In an effort to clear the way for desired development on Ffyler Place, the Town has been contemplating other locations for the Town Highway Garage, whose location there is thought to deter potential developers. The old garage also is in need of considerable update and repair. A plan under way some months ago to build a new garage on Town property on South Street has now been replaced by a very different idea. The new plan was discussed and approved by the Selectmen at their June 20 meeting, by the Conservation Commission on July 24, and by the Planning & Zoning Commission on August 6. It has yet to be addressed by the Board of Finance. Town meeting approval would then be required.
In the new plan, the Town would take a long-term lease on a building to be built by the property owner of a long-vacant parcel in the East Street South industrial area: the abandoned Wicks lumberyard. The owner would demolish the old building, remove Wicks’ abandoned railroad siding, and build a new structure suitable for the Town’s highway garage needs, then lease it to the Town.
As described to the Selectman by Kevin Casey, project manager for owner F & G Recycling, the project would erect an efficient building with 11 bays, offices, and plenty of “cold storage” space, then lease it to the Town. The preliminary design of such a building has already been worked out cooperatively with Town officials. Casey has chosen a contractor who proposes to build it for $3.1 million. Reportedly, it would cost the Town more to build such a building, as State law requires government entities to pay defined “prevailing wages.”

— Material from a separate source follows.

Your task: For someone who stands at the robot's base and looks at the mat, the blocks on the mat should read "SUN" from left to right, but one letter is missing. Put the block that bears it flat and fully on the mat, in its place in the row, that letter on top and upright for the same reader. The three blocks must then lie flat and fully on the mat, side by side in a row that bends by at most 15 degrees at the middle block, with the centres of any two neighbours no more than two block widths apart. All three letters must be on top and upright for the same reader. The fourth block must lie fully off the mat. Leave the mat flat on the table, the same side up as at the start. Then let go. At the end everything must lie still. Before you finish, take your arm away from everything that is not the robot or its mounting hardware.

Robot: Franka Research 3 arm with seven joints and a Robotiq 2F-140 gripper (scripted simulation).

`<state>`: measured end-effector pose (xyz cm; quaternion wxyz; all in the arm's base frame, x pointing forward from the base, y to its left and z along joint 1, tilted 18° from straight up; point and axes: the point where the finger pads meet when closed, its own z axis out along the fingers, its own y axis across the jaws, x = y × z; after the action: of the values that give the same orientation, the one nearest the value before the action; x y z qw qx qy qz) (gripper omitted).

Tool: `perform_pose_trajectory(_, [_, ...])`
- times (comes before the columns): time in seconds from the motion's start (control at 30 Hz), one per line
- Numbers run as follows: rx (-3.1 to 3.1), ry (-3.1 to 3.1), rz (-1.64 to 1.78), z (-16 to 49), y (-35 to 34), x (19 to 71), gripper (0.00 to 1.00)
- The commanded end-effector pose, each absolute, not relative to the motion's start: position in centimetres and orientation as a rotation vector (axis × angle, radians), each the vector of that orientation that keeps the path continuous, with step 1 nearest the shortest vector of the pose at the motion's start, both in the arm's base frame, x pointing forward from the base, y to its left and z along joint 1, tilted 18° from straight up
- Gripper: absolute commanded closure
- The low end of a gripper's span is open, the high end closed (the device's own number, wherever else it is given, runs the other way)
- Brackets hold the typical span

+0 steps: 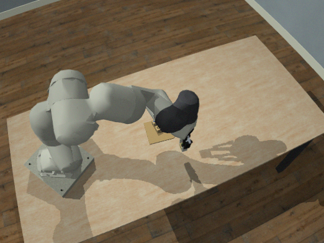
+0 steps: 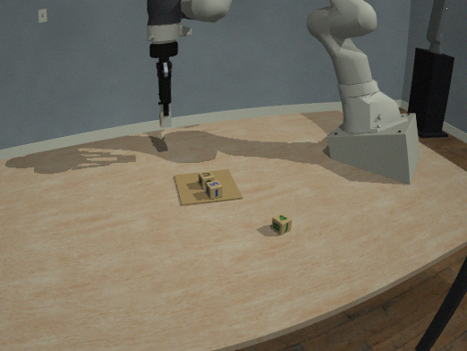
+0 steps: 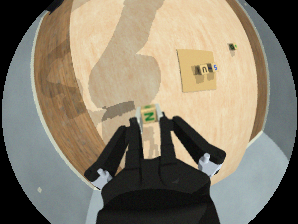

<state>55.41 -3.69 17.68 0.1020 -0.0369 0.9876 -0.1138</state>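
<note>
N block [image 3: 150,115] clamped in narrowed jaws, aloft above wood-grain tabletop [image 2: 134,269], grey wall behind, mat [image 2: 188,197] well apart

The robot's pale arm [image 1: 112,102] reaches out from its base plate [image 1: 81,183] and bends at the dark wrist [image 1: 178,113], which points straight down. The claw [image 2: 165,117] hangs vertical, well above the desk [image 2: 112,269], its slim black fingers [image 2: 164,89] drawn close together. They are clamped on a small block [image 3: 150,115] at the tips, held in the air.
</note>
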Motion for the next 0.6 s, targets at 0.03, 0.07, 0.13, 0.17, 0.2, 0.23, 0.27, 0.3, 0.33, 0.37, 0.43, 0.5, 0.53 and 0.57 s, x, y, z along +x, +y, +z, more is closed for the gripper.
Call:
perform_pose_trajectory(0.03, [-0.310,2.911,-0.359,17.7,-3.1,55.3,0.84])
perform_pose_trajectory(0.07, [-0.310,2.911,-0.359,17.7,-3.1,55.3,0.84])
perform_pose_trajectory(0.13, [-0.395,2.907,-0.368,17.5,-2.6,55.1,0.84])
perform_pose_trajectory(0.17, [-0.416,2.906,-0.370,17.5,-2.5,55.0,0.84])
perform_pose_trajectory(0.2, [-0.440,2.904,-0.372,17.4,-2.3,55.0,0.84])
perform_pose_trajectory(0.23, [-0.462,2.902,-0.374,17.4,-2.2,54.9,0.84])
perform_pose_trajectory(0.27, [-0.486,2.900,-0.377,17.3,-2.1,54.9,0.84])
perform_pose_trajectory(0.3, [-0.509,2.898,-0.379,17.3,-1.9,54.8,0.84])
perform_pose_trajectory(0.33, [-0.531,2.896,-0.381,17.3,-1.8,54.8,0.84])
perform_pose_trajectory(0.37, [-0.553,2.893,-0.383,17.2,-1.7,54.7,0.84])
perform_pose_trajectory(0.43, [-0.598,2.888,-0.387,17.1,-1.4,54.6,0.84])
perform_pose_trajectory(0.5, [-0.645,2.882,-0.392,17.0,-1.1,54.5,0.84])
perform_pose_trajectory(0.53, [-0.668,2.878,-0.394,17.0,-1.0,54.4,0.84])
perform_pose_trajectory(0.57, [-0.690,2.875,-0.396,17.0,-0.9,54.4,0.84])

The proposal requires the Town to commit to a 20-year lease starting at $6,000 per month, with option to renew. First Selectman Melissa Mack’s comments indicate that she feels the new proposal would be economically beneficial to the Town, overall.

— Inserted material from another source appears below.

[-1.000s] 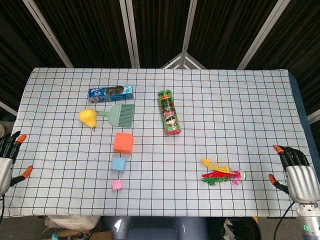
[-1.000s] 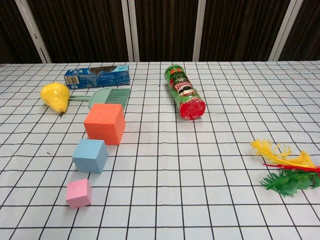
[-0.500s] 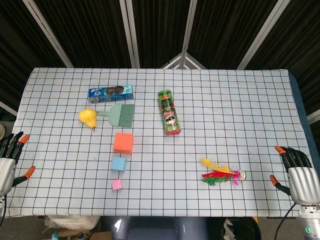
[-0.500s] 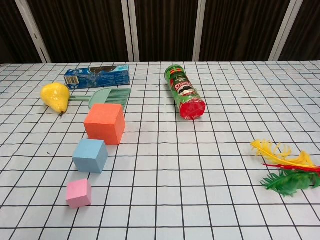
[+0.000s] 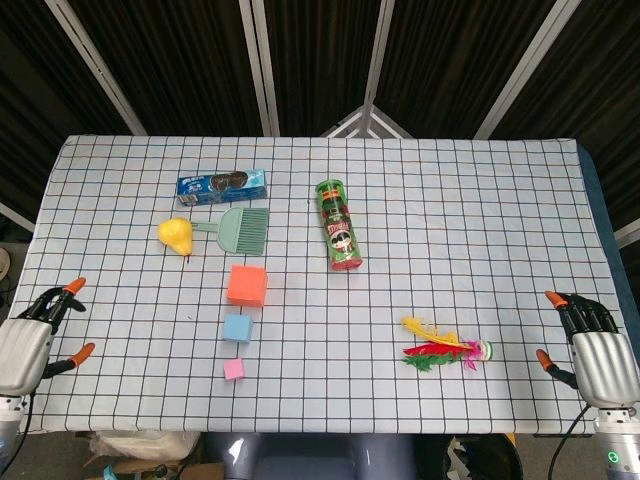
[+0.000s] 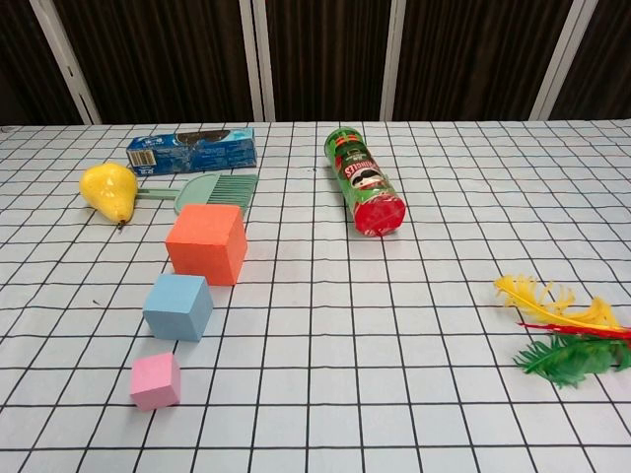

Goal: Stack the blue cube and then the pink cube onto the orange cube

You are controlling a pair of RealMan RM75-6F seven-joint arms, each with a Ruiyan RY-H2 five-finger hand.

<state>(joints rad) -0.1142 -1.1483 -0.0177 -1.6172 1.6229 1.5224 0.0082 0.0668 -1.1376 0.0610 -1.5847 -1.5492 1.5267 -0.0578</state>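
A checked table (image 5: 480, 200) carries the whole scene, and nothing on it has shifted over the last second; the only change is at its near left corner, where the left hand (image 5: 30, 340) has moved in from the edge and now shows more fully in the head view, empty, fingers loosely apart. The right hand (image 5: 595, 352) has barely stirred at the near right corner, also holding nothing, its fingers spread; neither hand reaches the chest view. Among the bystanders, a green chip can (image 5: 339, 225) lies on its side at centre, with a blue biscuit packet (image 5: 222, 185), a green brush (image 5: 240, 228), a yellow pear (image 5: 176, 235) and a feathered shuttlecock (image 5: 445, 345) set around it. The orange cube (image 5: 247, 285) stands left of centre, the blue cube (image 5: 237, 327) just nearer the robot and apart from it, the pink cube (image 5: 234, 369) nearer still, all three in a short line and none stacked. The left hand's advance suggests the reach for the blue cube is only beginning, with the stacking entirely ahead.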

Among details of the proposal, the highway garage would use 5 acres of the 6.2-acre Wicks property (considerably more than the highway garge’s 3.5 acres on Ffyler Place), while the remainder of the parcel at the north end would be available to the owner for other use. Access would be from both East Street and Harvey Lane.
In the Planning and Zoning meeting of August 6, other details were revealed. The new highway garage building would be 19,800 square feet. The Town refueling station would be included, and there would be space for a 6,000-sq. ft. salt shed. Answering concerns about the remoteness of the western part of town from the proposed garage, Highway Department Foreman Mark Cervione replied that snow plows would have access to salt stored at the Town Landfill. The separate lot north of the new highway garage would be used by the owner to store dumpsters. (At present, a large number of refuse containers are stored at the Wicks property, which seems to be the place where old containers go to die.)